The species were organized in three distinct groups of reproductive strategy according to Vazzoler and Menezes (1992): group 1 (G1), containing the long-distance (> 100 km) migratory species P. maculatus and R. vulpinus; group 2 (G2), containing the sedentary or short-distance (< 100 km) migratory species A. altiparanae, L. lacustris, R. paranensis which provide no parental care; and group 3, containing the sedentary or short-distance migratory species H. malabaricus, L. platymetopon, P. galeatus, S. marginatus with internal fertilization or which provide parental care. Since it is unlikely that the species analyzed by us were representative of all tropical fish, we added data from the literature for a further 75 tropical fish species (61 from Brazil and 14 from Africa) for which the heterozygosity values had been estimated using allozyme data (Table 2), hence the total number of species analyzed was 84.

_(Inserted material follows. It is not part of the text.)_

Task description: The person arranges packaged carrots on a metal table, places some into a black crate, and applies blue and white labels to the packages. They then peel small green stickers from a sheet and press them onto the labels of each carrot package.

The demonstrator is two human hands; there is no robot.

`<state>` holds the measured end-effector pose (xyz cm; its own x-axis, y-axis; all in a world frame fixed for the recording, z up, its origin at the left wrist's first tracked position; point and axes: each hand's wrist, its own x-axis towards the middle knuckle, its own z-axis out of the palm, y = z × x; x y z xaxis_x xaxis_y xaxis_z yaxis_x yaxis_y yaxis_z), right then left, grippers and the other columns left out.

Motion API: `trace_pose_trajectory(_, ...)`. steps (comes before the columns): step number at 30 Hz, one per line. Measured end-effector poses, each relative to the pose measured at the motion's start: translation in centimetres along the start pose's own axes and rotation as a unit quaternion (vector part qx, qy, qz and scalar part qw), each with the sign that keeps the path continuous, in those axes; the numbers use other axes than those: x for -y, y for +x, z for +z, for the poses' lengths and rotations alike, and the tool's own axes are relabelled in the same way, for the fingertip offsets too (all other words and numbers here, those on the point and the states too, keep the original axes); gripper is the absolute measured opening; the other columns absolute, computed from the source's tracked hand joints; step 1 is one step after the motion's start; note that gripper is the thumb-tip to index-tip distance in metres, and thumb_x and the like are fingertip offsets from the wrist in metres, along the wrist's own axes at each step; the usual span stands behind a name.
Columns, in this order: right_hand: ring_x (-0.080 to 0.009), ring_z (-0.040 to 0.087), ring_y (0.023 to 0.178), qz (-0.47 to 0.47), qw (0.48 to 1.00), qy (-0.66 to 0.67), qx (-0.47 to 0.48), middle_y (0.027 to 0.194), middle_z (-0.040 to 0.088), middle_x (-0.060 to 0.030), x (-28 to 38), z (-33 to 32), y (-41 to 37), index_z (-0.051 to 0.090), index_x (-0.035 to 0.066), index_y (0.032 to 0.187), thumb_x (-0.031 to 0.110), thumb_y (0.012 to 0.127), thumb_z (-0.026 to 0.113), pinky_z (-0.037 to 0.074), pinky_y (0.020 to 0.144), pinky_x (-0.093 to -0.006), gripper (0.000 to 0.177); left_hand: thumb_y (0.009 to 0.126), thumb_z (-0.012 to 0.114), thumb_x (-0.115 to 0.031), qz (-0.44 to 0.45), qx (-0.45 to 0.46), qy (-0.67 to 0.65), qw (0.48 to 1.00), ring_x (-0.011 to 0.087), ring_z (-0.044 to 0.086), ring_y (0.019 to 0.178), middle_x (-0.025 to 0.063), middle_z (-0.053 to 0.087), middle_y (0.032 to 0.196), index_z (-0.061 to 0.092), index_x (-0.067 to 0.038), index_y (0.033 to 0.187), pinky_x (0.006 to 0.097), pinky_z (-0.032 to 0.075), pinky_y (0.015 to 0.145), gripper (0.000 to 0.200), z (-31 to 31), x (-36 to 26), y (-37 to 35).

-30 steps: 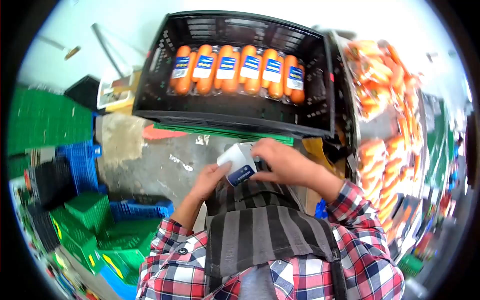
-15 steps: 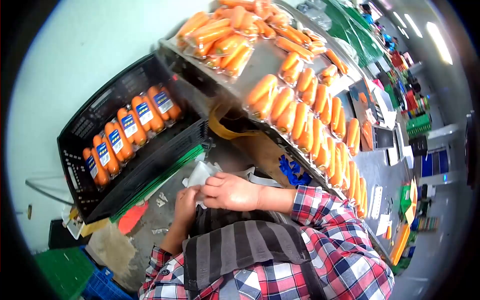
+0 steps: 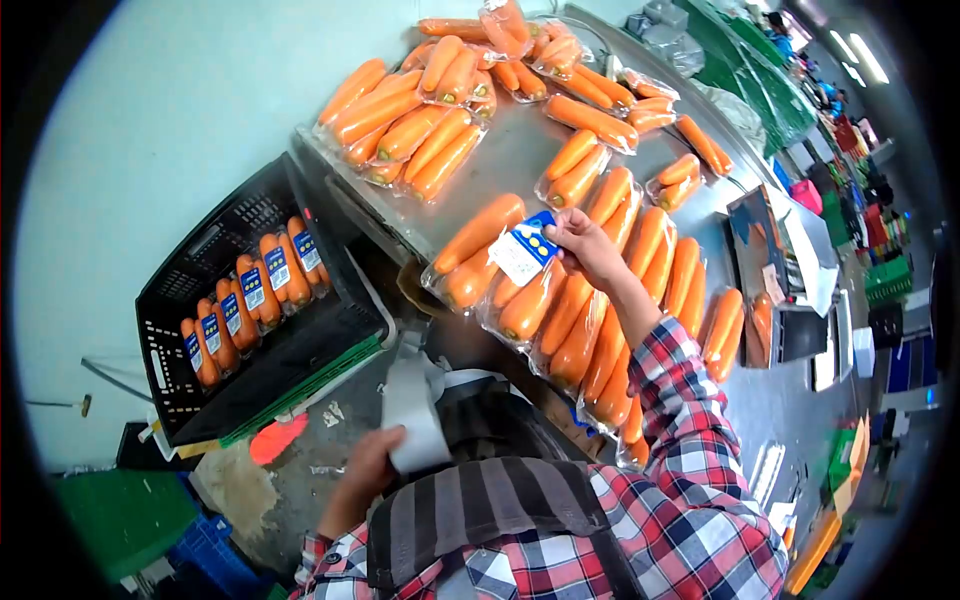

The significance of differences between groups was evaluated using a null models analysis of variance and the EcoSim 7 program (Gotelli & Entsminger, 2006).
The calculated genetic variability values for each species are presented in Table 3, from which it can be seen that the greatest frequency of polymorphic loci, average number of alleles per locus and heterozygosity were obtained for A. altiparanae, followed by H. malabaricus. No polymorphic locus was detected in R. vulpinus for the 29 loci analyzed. Except for P. maculatus the expected heterozygosity were higher than obtained heterozygosity, which indicates, on average, an excess of homozygotes for all loci.
All loci were in Hardy-Weinberg equilibrium (HWE) for L. lacustris, L. platymetopon, P. maculatus, R. vulpinus and R. paranensis. The loci not in HWE were G6pdh-1, Iddh-1 and Mdhp-1 for A. altiparanae, Gdh-1 for S. marginatus, Gdh-2 for P. galeatus, Adh-1, G6pdh-1, Gpi-A, Gpi-b, sMdh-B and Sod-1 for H. malabaricus.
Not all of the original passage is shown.